A third mentor, postmodern dancer and filmmaker Yvonne Rainer, provided a window into dance, movement, and film. Guarino was making films when, in the early 1990s, she landed an assistant job at the Metropolitan Opera. As luck would have it, the weekend before her interview, her film Crossing the Atlantic aired on PBS, and she headed to the Met with a copy of that week’s TV Guide, featuring her film on the front page.
“It’s really good to come into a job interview with something in hand like that,” she said. (We’d certainly say so!) “I did not realize at that point that having languages was going to be such a huge boon to my career, but I had a background in music and I spoke fluent German and Italian and I just took to it. Within a year, actually, I was given the opportunity to direct a revival of The Magic Flute.”
From there, Guarino began racking up opportunities to direct, working with James Levine on many a Mozart performance and collaborating with composers like Ricky Ian Gordon, Mark Adamo, John Corgliano, and Phillip Glass. Working with Jonathan Sheffer’s Eos Orchestra and Leon Botstein, among many others, in the 1990s, Guarino became known as the performance art opera director for working with singers with strong acting and movement skills. She’s since worked with Glimmerglass Opera, Seattle Opera, Wolf Trap Opera, Houston Grand Opera, San Francisco Opera and Canadian Opera Company, among many others.
Throughout her career, Guarino has made a point to work with living composers and develop new works, whether that be from the director’s chair, from the faculty of University of Cincinnati College-Conservatory of Music, or as founder of Opera Fusion: New Works, a partnership between Cincinnati Opera and the UCCCM dedicated to the development of new American operas. She’s committed to new works and to helping others develop their talents because she knows firsthand the hard work it requires, especially for women in a male-dominated field.
“So many things have happened over the past 20 years…But as a woman, I have to say, we always had to work hard and we always had to be the best,” Guarino said. “You have to go in there and know every language and know the libretto by heart and the music by heart and that is the starting place. And then you walk into the room.”

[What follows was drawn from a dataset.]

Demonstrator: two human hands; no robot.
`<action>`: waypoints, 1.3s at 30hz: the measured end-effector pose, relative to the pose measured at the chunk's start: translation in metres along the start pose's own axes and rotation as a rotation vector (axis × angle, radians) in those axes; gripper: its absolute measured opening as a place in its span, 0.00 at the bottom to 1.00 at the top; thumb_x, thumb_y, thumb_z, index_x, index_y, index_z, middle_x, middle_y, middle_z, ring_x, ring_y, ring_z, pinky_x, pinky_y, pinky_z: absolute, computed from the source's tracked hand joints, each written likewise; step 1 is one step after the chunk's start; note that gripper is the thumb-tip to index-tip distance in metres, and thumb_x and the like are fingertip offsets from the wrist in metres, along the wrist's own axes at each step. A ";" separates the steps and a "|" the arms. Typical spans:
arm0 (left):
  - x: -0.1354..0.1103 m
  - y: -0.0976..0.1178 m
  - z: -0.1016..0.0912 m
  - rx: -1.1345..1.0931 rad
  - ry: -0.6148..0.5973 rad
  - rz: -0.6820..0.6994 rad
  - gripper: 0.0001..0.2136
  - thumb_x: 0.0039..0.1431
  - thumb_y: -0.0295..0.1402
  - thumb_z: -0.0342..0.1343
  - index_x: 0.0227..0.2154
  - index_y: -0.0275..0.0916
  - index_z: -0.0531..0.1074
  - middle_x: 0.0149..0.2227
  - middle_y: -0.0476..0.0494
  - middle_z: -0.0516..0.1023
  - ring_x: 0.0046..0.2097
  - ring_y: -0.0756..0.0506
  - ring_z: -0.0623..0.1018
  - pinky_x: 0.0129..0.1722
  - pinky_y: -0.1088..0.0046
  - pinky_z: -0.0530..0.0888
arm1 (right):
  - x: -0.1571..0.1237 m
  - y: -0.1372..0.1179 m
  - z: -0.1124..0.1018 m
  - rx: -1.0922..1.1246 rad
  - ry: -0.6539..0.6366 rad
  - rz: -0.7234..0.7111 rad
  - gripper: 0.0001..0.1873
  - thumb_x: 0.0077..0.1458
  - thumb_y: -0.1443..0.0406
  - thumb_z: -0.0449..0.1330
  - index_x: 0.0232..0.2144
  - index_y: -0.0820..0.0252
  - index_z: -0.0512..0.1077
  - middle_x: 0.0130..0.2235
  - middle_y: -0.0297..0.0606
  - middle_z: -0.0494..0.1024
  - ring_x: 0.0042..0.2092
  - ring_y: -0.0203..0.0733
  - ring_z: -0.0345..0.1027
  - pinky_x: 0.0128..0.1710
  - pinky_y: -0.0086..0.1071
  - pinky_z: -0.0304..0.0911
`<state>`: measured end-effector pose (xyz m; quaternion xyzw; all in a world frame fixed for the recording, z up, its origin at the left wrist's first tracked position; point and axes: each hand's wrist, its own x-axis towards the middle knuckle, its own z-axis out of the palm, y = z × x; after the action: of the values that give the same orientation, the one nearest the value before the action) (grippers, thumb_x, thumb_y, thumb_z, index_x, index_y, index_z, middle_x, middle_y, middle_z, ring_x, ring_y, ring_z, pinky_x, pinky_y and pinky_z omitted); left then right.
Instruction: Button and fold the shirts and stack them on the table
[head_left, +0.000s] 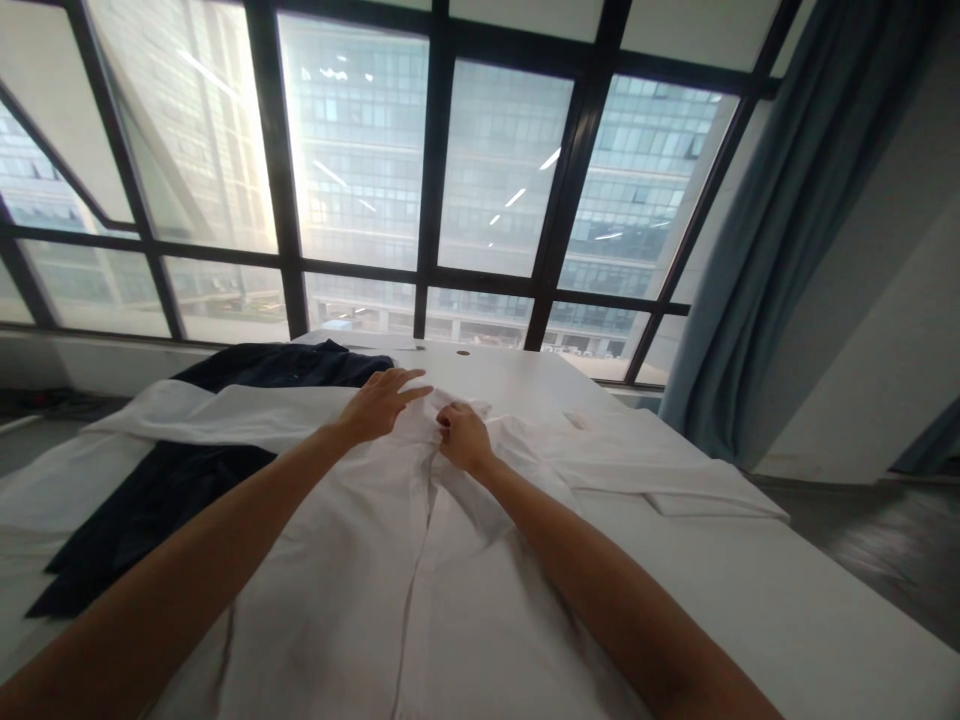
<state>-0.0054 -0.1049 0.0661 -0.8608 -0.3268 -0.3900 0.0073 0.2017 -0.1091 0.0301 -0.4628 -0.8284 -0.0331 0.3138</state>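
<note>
A white button-front shirt point(337, 570) lies spread on the white table, its front running toward me and its collar end at the far side. One sleeve stretches out to the left and the other to the right. Over the collar area, my left hand point(379, 405) has its fingers stretched out and apart. Close beside it, my right hand point(463, 436) is closed at the top of the shirt's front opening, fingers bent in a pinch on the white cloth. The exact bit of cloth between those fingertips is hard to make out.
Dark navy clothing point(161, 500) lies under the left sleeve. The white table point(750, 590) reaches to black-framed windows point(360, 150) at the back. A blue-grey curtain point(757, 250) hangs at the right, past the table's edge.
</note>
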 end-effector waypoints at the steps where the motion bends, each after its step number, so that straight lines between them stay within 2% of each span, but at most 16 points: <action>1: 0.004 0.003 -0.004 0.040 -0.061 0.054 0.29 0.49 0.18 0.53 0.54 0.50 0.72 0.61 0.41 0.65 0.62 0.35 0.60 0.61 0.52 0.54 | 0.000 0.000 0.000 -0.001 0.001 -0.014 0.14 0.46 0.76 0.57 0.35 0.61 0.75 0.40 0.43 0.75 0.46 0.45 0.65 0.47 0.34 0.60; 3: 0.014 0.006 -0.011 0.067 -0.148 0.126 0.29 0.48 0.17 0.52 0.51 0.50 0.74 0.62 0.43 0.64 0.63 0.35 0.59 0.61 0.52 0.52 | 0.000 0.001 0.000 0.000 0.003 -0.038 0.14 0.46 0.76 0.57 0.36 0.62 0.75 0.40 0.44 0.75 0.47 0.46 0.65 0.48 0.34 0.61; 6: 0.035 -0.002 -0.021 0.032 -0.218 0.138 0.18 0.45 0.18 0.56 0.35 0.46 0.79 0.57 0.43 0.70 0.61 0.35 0.62 0.59 0.57 0.55 | 0.000 0.001 -0.001 -0.012 -0.011 -0.036 0.14 0.47 0.75 0.57 0.37 0.62 0.76 0.41 0.45 0.75 0.47 0.46 0.66 0.47 0.34 0.61; 9: 0.053 -0.018 -0.028 0.003 -0.213 0.121 0.08 0.45 0.21 0.59 0.24 0.42 0.76 0.49 0.41 0.75 0.57 0.36 0.65 0.55 0.60 0.58 | 0.000 -0.001 -0.001 -0.046 -0.064 0.006 0.11 0.48 0.72 0.58 0.35 0.61 0.76 0.39 0.44 0.76 0.43 0.45 0.68 0.43 0.33 0.62; 12: 0.064 -0.026 -0.030 0.073 -0.234 0.143 0.05 0.46 0.25 0.61 0.21 0.41 0.73 0.42 0.39 0.76 0.54 0.36 0.67 0.51 0.61 0.60 | -0.001 -0.005 -0.004 -0.072 -0.138 0.034 0.08 0.48 0.69 0.59 0.32 0.60 0.77 0.37 0.42 0.77 0.37 0.42 0.70 0.37 0.32 0.62; 16: 0.065 -0.023 -0.023 0.219 -0.333 0.168 0.05 0.48 0.24 0.58 0.22 0.40 0.72 0.31 0.39 0.74 0.44 0.38 0.71 0.48 0.62 0.61 | 0.000 -0.003 -0.017 -0.026 -0.210 -0.050 0.08 0.48 0.67 0.60 0.32 0.57 0.77 0.36 0.38 0.77 0.38 0.42 0.70 0.38 0.31 0.61; 17: 0.063 -0.022 -0.021 0.230 -0.351 0.166 0.06 0.49 0.23 0.57 0.22 0.40 0.72 0.29 0.40 0.73 0.41 0.39 0.71 0.47 0.62 0.61 | 0.001 0.001 -0.021 -0.004 -0.170 -0.053 0.09 0.49 0.67 0.60 0.35 0.56 0.77 0.37 0.38 0.77 0.39 0.42 0.69 0.39 0.32 0.61; 20: 0.057 -0.023 -0.016 0.205 -0.369 0.137 0.07 0.48 0.22 0.57 0.22 0.41 0.72 0.27 0.42 0.72 0.38 0.41 0.71 0.45 0.65 0.63 | 0.005 0.018 -0.030 -0.008 0.087 -0.005 0.17 0.52 0.65 0.59 0.45 0.58 0.74 0.45 0.42 0.74 0.47 0.46 0.65 0.47 0.36 0.60; 22: 0.053 -0.026 -0.015 0.146 -0.348 0.106 0.06 0.45 0.22 0.60 0.22 0.41 0.73 0.26 0.44 0.73 0.37 0.41 0.72 0.45 0.66 0.64 | 0.008 0.032 -0.031 -0.055 0.182 0.017 0.21 0.53 0.64 0.61 0.51 0.59 0.71 0.50 0.46 0.71 0.52 0.50 0.61 0.50 0.39 0.57; 24: 0.049 -0.028 -0.013 0.054 -0.302 0.074 0.06 0.42 0.24 0.63 0.21 0.41 0.74 0.25 0.45 0.73 0.35 0.42 0.72 0.44 0.67 0.65 | 0.009 0.045 -0.028 -0.075 0.160 0.036 0.20 0.53 0.66 0.61 0.50 0.57 0.71 0.51 0.46 0.70 0.53 0.51 0.59 0.51 0.40 0.56; 26: 0.045 -0.027 -0.011 0.005 -0.297 0.055 0.06 0.41 0.30 0.67 0.20 0.41 0.73 0.24 0.46 0.72 0.32 0.44 0.72 0.42 0.68 0.65 | 0.009 0.054 -0.025 -0.063 0.122 0.063 0.14 0.55 0.68 0.60 0.45 0.58 0.74 0.49 0.45 0.71 0.51 0.50 0.60 0.50 0.40 0.56; 29: 0.041 -0.018 -0.004 0.144 -0.319 0.028 0.12 0.44 0.37 0.67 0.17 0.40 0.71 0.23 0.44 0.71 0.31 0.43 0.72 0.38 0.69 0.66 | 0.009 0.059 -0.023 -0.026 0.091 0.086 0.07 0.56 0.69 0.58 0.38 0.59 0.75 0.44 0.44 0.74 0.47 0.47 0.62 0.47 0.38 0.56; 31: 0.039 -0.010 0.002 0.280 -0.260 -0.029 0.09 0.46 0.34 0.66 0.20 0.39 0.71 0.26 0.42 0.72 0.31 0.43 0.73 0.36 0.69 0.66 | 0.009 0.060 -0.025 -0.012 0.069 0.086 0.07 0.57 0.69 0.57 0.37 0.60 0.75 0.41 0.43 0.75 0.45 0.46 0.64 0.46 0.37 0.56; 34: 0.037 0.001 0.006 0.380 -0.196 -0.170 0.05 0.49 0.27 0.61 0.31 0.38 0.73 0.31 0.41 0.74 0.33 0.42 0.74 0.35 0.69 0.67 | 0.010 0.061 -0.029 -0.047 0.039 0.071 0.09 0.58 0.70 0.55 0.37 0.60 0.75 0.39 0.43 0.77 0.44 0.46 0.65 0.46 0.36 0.56; 36: 0.037 0.007 0.004 0.455 -0.241 -0.237 0.08 0.53 0.25 0.57 0.37 0.38 0.73 0.34 0.42 0.76 0.36 0.42 0.76 0.36 0.69 0.68 | 0.010 0.063 -0.031 -0.095 0.027 0.054 0.11 0.59 0.71 0.53 0.38 0.61 0.76 0.40 0.44 0.78 0.45 0.46 0.66 0.47 0.37 0.57; 39: 0.038 0.012 -0.003 0.614 -0.367 -0.263 0.09 0.58 0.25 0.52 0.40 0.37 0.73 0.36 0.41 0.77 0.39 0.41 0.77 0.37 0.68 0.69 | 0.011 0.068 -0.031 -0.113 0.011 0.019 0.17 0.56 0.74 0.51 0.42 0.61 0.76 0.43 0.43 0.78 0.47 0.46 0.66 0.49 0.37 0.58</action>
<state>0.0180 -0.0940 0.0970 -0.8247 -0.5321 -0.1110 0.1561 0.2667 -0.0729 0.0450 -0.4873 -0.8192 -0.0795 0.2918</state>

“I was told you can’t raise kids if you want to work and have a career. My partner and I have a child who is now 17. I was told that, listen, if you work at a big house like the Met, you’ll never have an independent career. Well, I have an independent career and I worked at the Met. And oh, don’t teach because those that teach cannot do – and that’s crazy. I love teaching. I love being a teaching artist. It is totally fulfilling, deep, and challenging.”

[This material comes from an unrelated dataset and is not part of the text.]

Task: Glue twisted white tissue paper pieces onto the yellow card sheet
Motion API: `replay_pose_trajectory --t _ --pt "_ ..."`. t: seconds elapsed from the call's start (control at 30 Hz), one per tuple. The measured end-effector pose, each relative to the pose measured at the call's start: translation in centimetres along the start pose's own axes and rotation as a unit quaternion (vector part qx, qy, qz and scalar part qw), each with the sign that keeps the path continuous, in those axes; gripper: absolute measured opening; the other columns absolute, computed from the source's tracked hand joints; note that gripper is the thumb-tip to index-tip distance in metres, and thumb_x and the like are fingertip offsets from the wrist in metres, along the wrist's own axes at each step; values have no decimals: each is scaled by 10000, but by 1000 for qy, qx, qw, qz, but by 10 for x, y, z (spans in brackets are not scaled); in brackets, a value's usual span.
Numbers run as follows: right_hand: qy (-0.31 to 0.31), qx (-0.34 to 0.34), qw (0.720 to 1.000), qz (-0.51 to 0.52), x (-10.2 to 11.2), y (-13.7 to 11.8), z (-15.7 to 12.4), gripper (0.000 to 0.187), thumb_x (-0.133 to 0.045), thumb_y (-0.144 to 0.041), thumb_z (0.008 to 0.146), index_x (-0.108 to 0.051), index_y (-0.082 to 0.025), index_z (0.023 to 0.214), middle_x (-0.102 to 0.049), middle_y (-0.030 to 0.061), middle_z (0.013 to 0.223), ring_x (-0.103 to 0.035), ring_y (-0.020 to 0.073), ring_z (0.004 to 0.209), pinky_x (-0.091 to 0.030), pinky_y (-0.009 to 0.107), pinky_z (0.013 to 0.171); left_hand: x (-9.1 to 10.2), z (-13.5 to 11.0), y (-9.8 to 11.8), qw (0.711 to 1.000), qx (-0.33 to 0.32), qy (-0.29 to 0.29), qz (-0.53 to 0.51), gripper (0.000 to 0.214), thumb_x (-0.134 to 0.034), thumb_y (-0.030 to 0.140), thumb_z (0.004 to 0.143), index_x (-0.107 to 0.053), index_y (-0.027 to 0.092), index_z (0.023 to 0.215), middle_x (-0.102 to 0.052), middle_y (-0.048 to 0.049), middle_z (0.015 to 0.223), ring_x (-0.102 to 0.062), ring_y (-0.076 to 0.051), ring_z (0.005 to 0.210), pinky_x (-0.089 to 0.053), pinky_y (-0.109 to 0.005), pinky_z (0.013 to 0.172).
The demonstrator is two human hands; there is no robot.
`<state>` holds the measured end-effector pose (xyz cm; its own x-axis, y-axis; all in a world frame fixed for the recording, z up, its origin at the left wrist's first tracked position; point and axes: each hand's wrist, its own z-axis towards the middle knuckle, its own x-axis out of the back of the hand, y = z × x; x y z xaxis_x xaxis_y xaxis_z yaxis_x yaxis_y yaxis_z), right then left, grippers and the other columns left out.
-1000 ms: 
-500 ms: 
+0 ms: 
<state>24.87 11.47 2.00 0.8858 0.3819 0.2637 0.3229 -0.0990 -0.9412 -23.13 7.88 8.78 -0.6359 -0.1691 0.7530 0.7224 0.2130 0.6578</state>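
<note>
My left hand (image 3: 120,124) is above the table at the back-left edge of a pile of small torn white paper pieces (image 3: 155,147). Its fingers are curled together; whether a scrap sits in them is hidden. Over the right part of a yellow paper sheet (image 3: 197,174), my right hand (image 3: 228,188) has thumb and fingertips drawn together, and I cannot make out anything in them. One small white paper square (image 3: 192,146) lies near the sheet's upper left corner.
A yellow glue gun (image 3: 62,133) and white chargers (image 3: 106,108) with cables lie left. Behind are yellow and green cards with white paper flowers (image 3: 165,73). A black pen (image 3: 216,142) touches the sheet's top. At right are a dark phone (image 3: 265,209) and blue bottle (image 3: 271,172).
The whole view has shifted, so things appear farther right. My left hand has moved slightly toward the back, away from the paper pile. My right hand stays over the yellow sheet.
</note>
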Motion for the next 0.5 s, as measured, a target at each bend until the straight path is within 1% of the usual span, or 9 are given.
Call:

Luckily, Guarino said, she does see the industry changing. More and more programs are opening up the pipelines for all types of directors-in-training. One thing that hasn’t changed? The multidisciplinary rigor required to do the work, something that suits Guarino’s personality perfectly.

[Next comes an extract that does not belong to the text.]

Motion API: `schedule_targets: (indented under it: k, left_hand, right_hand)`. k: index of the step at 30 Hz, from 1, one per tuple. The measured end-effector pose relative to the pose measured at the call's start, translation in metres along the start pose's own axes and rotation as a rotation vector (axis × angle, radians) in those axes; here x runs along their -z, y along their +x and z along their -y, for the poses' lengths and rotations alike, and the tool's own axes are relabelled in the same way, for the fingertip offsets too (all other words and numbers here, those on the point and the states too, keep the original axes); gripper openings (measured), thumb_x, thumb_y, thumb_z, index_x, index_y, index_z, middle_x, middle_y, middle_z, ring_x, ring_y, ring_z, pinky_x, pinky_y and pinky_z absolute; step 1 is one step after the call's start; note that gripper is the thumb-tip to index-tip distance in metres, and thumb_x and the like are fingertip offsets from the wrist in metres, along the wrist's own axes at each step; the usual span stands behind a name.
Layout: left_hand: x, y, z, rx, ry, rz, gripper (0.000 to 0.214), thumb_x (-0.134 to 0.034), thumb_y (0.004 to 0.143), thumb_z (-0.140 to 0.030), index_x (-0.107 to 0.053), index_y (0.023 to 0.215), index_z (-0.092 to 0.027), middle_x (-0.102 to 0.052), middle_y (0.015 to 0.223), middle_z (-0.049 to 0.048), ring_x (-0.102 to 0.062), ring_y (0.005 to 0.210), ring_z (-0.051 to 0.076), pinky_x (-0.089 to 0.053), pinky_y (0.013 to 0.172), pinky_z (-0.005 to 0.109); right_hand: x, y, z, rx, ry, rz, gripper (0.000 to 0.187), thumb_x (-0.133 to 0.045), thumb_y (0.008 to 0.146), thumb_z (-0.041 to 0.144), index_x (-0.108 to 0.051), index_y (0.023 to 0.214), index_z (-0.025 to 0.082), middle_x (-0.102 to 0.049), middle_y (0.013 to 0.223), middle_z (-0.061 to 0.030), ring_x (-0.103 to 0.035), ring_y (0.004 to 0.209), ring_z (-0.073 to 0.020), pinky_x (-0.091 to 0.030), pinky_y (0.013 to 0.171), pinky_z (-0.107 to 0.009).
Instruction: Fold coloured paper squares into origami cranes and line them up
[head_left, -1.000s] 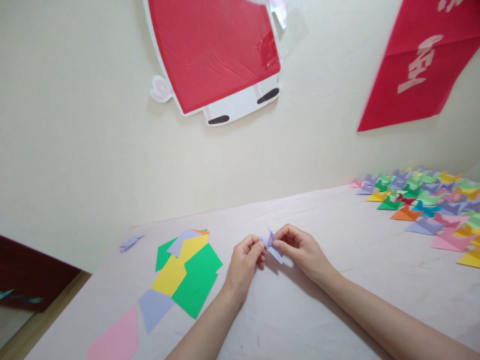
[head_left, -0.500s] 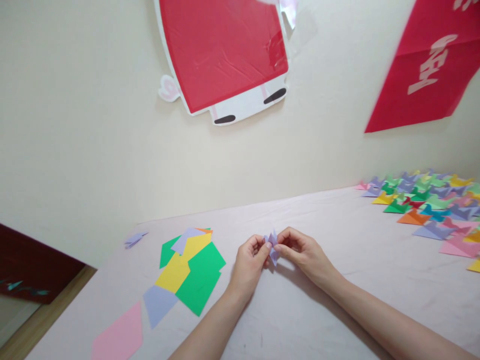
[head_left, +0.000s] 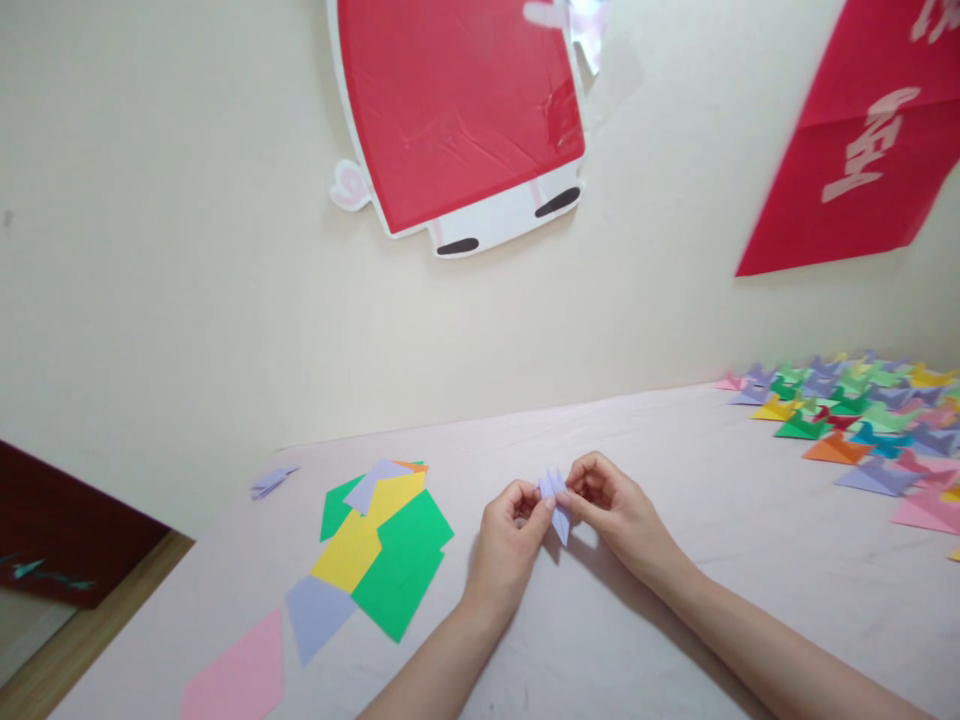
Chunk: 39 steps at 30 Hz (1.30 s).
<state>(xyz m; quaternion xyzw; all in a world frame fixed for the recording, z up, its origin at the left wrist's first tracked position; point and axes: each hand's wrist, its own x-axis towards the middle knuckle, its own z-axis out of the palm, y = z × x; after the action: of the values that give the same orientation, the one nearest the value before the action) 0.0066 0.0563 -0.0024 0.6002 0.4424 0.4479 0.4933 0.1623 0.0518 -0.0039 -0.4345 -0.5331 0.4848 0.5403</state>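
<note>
A small lavender piece of folded origami paper point(head_left: 561, 520) is pinched between my two hands, just above the pale tablecloth point(head_left: 630, 640). It has a long point facing down toward me and narrow tips at the top. My left hand point(head_left: 512, 530) grips its left side between thumb and curled fingers. On the right side, the thumb and forefinger of my right hand point(head_left: 616, 508) press the paper. My fingers partly cover its edges.
Flat coloured paper pieces, among them a green sheet point(head_left: 401, 580) and a pink sheet point(head_left: 238, 672), lie to the left. Farther left is a folded lavender piece point(head_left: 274, 482). Several rows of folded paper birds point(head_left: 874, 420) stand at the right, near the wall point(head_left: 225, 330).
The folded lavender paper has been turned and flattened, so its long point now faces down. Both hands keep hold of it, and the view has shifted slightly.
</note>
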Motion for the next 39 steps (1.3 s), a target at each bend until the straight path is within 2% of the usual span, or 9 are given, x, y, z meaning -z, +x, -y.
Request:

“In the beginning, people want you to focus on one thing because it’s so complicated to get good at one thing,” she said. "But frankly, the great thing about opera is that there are so many parts you need to be good at. You need to have keyboarding skills and you need to know music and you need to know language and you need to be able to do research and think dramaturgically and know history. So for a multitasking brain like mine it was fantastic. But there are no fixed rules about the kind of career you can have.
“You forge ahead and if you meet every challenge with excellence and an open mind and kindness and generosity, that’s a good life.”
Some Light Emerges makes its World Premiere at Houston Grand Opera March 16 and 17, 2017. War Stories debuts at the Philadelphia Museum of Art during O17, September 16-23, 2017, starring Craig Verm and Cecelia Hall.